*ABOUT THIS TASK*.
From the material below, return every line that includes "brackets".
*** Opening of MATERIAL SHOWN ***
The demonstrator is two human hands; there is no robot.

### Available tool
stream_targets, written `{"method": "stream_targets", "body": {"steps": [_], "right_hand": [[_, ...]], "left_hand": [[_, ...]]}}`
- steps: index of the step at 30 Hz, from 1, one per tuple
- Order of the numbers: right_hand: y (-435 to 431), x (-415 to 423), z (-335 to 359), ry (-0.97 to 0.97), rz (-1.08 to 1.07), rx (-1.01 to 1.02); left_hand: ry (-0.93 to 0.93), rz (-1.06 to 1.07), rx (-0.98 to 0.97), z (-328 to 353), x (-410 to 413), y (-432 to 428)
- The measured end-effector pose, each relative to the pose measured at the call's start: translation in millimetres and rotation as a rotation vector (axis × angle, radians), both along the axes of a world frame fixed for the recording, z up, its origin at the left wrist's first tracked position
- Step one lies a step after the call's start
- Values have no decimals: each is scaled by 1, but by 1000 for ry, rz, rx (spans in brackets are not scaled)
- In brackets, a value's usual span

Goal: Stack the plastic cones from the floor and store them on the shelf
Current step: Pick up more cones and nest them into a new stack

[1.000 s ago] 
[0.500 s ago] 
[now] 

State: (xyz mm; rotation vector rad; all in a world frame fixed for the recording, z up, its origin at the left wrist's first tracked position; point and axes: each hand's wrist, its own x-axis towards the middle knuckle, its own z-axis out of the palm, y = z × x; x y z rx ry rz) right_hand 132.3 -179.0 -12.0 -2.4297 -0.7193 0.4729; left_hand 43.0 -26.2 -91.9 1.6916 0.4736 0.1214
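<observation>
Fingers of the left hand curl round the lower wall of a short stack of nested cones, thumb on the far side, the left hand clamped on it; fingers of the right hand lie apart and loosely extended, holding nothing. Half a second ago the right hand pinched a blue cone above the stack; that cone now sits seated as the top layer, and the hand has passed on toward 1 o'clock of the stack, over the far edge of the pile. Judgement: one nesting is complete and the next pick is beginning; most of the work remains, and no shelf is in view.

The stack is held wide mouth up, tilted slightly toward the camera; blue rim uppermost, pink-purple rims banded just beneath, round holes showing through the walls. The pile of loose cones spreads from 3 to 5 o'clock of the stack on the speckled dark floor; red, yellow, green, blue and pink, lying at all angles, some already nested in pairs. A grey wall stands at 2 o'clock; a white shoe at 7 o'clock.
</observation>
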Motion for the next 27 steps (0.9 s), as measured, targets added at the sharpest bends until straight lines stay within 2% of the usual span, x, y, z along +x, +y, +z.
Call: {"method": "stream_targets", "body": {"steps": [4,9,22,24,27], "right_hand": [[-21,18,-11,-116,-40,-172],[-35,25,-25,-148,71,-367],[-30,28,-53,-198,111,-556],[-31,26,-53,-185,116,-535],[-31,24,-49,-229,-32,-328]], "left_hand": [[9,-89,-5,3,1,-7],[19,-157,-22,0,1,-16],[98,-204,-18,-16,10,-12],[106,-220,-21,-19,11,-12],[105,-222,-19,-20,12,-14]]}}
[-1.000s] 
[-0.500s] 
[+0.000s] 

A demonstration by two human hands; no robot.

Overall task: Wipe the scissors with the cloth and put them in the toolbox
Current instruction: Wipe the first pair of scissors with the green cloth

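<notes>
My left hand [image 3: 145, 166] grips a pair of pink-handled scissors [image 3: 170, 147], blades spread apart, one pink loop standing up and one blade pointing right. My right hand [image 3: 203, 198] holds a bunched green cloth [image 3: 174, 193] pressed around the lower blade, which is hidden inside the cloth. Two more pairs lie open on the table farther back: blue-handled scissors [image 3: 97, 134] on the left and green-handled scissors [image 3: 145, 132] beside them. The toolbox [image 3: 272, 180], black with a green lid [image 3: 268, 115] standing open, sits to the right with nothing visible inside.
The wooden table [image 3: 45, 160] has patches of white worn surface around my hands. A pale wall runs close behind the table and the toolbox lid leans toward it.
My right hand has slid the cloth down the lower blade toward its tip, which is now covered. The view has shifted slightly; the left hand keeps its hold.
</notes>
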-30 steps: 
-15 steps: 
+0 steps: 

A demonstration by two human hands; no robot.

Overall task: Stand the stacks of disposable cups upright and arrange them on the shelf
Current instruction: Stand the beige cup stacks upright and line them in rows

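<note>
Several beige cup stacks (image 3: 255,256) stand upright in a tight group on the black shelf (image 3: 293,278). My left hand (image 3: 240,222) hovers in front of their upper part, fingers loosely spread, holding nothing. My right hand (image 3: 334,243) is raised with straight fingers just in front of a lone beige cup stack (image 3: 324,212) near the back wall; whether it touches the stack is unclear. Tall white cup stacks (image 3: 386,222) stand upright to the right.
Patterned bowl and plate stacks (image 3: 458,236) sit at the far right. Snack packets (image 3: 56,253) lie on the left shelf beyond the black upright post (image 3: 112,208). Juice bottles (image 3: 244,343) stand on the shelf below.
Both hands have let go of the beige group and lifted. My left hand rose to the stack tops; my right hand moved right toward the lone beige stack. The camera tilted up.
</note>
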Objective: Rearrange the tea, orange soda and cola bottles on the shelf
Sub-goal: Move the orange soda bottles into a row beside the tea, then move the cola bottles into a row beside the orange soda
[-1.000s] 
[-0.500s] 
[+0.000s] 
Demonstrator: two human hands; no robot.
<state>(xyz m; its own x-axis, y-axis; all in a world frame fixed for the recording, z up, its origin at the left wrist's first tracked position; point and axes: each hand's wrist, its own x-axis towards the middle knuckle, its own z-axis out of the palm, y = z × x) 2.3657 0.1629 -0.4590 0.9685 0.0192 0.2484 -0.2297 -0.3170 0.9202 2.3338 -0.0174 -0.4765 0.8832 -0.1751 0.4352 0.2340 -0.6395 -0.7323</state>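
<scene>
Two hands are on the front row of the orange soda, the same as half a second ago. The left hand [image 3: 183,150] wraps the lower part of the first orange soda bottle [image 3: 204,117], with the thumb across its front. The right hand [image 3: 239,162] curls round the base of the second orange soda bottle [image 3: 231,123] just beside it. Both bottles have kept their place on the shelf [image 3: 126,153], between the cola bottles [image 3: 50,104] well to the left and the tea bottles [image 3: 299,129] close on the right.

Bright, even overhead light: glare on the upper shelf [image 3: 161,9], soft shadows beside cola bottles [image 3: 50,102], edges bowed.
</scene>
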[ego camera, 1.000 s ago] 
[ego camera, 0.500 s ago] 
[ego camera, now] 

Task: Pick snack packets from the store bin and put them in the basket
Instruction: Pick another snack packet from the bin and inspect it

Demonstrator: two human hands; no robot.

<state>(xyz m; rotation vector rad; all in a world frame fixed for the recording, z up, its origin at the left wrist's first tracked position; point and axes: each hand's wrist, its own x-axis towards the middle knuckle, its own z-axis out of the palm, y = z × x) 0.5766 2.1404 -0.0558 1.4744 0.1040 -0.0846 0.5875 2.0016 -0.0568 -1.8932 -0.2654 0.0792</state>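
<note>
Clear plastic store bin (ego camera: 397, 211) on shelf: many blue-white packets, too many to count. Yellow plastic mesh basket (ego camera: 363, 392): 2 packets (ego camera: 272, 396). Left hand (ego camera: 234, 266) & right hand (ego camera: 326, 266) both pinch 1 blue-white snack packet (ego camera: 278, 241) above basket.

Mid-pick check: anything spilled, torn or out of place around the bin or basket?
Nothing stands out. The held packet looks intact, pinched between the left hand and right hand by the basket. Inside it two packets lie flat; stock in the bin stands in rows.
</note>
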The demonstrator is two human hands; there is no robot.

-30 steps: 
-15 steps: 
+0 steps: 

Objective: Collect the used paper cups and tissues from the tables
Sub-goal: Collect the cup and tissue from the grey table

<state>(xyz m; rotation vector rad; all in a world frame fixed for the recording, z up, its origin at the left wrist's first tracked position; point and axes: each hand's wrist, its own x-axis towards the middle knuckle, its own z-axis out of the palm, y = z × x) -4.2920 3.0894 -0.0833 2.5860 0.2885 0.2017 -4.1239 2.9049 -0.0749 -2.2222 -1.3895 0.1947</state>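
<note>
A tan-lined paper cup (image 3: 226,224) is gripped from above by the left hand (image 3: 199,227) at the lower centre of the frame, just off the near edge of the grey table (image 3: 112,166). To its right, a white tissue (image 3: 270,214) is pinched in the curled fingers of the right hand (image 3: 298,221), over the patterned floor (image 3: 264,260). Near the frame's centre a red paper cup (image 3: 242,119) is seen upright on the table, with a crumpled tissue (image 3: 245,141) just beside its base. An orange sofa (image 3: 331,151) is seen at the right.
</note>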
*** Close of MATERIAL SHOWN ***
*EXERCISE ANSWER*.
- Values have no decimals: each is scaled by 1, but by 1000 for ry, rz, rx (spans in brackets are not scaled)
- In brackets, a value's usual span

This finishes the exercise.